おそらく平凡な日常

トレーニングの記録となんでもない事

パワハラ上司を科学する;津野香奈美,2023ちくま新書(読書録)

自分が就職した頃、ハラスメントという言葉を耳にすることはなかった。

当時は、主に小・中・高校の子供世代から、一般企業や公務員として働く大人世代にまで波及していた「いじめ」が社会問題となっていた。

初めて耳にしたハラスメントは「セクハラ」だったと記憶している。平成20年代あたりだろう。それが今やパワハラモラハラ、マタハラなど多くの「~ハラスメント」が社会問題とされ、その根絶に向けた取り組みがなされている。特に旧態依然の文化が色濃く残る会社や団体にとってその取り組みは容易ではないだろう。
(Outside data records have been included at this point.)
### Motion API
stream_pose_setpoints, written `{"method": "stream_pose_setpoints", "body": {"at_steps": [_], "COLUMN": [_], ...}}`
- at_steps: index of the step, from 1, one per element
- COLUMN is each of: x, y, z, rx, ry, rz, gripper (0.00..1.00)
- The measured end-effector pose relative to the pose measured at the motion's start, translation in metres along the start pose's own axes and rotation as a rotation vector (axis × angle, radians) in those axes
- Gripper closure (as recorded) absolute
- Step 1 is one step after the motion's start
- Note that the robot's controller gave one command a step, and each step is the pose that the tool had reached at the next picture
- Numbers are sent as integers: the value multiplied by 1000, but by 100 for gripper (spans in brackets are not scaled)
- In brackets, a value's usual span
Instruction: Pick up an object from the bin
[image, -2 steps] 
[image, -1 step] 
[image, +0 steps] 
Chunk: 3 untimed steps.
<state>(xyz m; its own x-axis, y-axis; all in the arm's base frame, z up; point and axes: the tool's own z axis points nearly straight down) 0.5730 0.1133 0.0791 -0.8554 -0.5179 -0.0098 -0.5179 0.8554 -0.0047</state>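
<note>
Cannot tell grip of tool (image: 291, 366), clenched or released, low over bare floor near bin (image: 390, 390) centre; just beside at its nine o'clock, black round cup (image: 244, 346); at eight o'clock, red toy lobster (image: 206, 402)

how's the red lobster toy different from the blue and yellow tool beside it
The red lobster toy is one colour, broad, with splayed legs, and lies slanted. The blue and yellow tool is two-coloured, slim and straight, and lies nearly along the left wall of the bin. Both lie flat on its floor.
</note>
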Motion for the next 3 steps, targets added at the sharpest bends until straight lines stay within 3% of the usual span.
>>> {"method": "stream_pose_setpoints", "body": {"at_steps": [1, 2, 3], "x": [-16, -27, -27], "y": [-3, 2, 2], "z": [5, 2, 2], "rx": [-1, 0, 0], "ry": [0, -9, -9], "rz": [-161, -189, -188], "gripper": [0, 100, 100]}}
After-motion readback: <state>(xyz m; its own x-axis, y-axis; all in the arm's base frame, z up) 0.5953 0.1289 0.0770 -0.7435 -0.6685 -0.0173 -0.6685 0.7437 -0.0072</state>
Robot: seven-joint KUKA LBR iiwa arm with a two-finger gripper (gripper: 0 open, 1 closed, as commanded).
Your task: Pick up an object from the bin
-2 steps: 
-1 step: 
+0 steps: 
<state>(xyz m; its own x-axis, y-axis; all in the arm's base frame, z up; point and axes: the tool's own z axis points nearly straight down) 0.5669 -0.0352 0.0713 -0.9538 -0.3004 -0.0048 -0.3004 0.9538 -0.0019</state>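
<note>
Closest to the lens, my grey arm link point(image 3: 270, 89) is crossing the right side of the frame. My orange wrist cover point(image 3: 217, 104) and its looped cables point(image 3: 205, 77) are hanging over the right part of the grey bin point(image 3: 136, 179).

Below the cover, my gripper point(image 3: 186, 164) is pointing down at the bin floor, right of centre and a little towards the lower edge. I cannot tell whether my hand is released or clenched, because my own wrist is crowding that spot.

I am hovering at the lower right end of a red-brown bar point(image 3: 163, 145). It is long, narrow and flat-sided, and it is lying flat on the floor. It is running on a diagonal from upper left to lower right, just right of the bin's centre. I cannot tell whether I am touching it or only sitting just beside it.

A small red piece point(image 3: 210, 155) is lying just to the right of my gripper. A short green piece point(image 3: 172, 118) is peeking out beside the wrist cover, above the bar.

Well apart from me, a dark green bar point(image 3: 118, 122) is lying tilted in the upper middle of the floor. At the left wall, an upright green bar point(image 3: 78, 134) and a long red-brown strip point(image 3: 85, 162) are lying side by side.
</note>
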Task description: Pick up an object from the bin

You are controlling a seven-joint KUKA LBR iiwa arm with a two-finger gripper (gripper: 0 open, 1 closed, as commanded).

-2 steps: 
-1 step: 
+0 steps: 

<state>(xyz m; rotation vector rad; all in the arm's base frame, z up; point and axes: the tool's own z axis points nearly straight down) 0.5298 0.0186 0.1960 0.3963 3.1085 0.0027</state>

かくいう自分も、ハラスメントに関する教育と対策を担当し、苦労した一人である。

教育を担当したといっても、官公庁のHPから引っ張れる教育資料やリーフレットで理解を深め、その資料を引用して紹介していたにすぎない。片手間な仕事であったと、今となっては少し反省している。

そういった経験もあって、興味深いタイトルにひかれて本書を手に取った。

本書は、パワハラが体系的に理解できるようにまとめられている。また、道徳心や感情に訴えがちな「パワハラ」に対して、多くの引用文献をベースにまとめられているため、これまでの教育資料よりも圧倒的に説得力がある。

会社などの教育担当でなくとも、会社や団体勤めの社会人であれば手に取る価値のある本だと思う。

今後は、内容をかいつまんで忘備録としてまとめていきたい。